I don't think so. A major study by Douglas Battery Co. found that the average battery life expectancy was 43 months. Little has changed in lead-acid battery technology to support longer warranty periods. Longer warranty periods have been driven by the marketing department, not the engineering department.

Of course, the nice thing about "anecdotal" evidence is that you can disregard any anecdotes that don't support your thesis. I suspect that you won't find any reliable data that shows that the majority of batteries outlive their warranty period.

Here is the Die Hard view of life expectancy:
http://www.sears.com/ue/home/map_cold.jpg
The average for the southern half of the country is around 3 years.

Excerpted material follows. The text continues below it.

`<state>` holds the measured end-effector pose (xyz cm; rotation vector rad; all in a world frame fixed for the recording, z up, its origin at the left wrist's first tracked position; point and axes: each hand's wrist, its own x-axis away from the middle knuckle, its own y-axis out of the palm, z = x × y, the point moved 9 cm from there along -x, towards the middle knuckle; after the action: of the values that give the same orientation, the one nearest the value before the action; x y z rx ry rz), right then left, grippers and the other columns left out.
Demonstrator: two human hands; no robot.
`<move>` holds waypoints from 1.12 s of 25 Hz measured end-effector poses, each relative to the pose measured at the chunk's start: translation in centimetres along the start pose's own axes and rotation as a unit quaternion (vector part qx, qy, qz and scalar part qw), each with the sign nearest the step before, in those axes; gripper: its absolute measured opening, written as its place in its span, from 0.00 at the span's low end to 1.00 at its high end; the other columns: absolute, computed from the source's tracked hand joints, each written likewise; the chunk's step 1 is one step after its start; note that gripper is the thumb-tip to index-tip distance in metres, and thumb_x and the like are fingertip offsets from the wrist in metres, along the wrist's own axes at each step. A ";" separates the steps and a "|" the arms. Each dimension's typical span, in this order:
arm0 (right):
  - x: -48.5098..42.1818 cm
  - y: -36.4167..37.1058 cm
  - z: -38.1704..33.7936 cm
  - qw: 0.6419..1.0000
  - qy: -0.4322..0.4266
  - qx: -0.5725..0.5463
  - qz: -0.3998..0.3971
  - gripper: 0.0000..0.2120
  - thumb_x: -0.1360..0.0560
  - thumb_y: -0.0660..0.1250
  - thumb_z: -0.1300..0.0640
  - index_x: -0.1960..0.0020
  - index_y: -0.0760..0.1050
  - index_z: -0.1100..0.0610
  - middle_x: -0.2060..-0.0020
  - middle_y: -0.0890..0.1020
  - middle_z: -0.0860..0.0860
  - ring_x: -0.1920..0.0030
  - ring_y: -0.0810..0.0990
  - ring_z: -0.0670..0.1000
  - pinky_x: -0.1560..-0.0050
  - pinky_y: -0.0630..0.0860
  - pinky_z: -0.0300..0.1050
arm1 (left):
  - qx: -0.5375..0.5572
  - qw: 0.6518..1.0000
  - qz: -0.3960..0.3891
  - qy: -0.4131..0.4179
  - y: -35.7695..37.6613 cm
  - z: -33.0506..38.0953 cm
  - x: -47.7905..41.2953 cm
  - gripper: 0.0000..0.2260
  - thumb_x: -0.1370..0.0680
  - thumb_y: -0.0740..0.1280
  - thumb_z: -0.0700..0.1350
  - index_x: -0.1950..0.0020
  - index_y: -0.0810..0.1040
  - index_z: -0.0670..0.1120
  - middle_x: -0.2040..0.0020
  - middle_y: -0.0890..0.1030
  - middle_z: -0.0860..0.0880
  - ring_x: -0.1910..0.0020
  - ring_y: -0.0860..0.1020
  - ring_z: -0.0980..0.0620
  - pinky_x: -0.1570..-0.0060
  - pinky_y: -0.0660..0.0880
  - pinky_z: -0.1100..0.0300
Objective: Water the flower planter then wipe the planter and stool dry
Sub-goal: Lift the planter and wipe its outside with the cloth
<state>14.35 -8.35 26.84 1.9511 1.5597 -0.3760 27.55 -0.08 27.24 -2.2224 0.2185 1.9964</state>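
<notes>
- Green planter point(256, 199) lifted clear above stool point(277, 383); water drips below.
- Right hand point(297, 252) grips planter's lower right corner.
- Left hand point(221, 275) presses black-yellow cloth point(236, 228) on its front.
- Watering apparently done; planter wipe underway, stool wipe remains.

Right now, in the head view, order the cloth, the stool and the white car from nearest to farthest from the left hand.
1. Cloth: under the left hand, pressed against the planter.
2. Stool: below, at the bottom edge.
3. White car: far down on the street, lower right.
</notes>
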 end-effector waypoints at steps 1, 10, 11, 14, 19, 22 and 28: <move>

Brian Carlton 01-29-2010 12:54 AM

Quote:

Originally Posted by tangofox007 (Post 2393356)
I don't think so. A major study by Douglas Battery Co. found that the average battery life expectancy was 43 months. Little has changed in lead-acid battery technology to support longer warranty periods. Longer warranty periods have been driven by the marketing department, not the engineering department.

Maybe so, but a lifetime of experience with at least 15 batteries suggests otherwise.

TnBob 01-29-2010 01:17 AM

Buying Interstate batteries from an Interstate disty is a good way to go.
Mine locally provides excellent service and a zero BS warranty policy.

IMHO, much, much better than buying from a firm that sources bout 90% of the items they sell from the Chinese.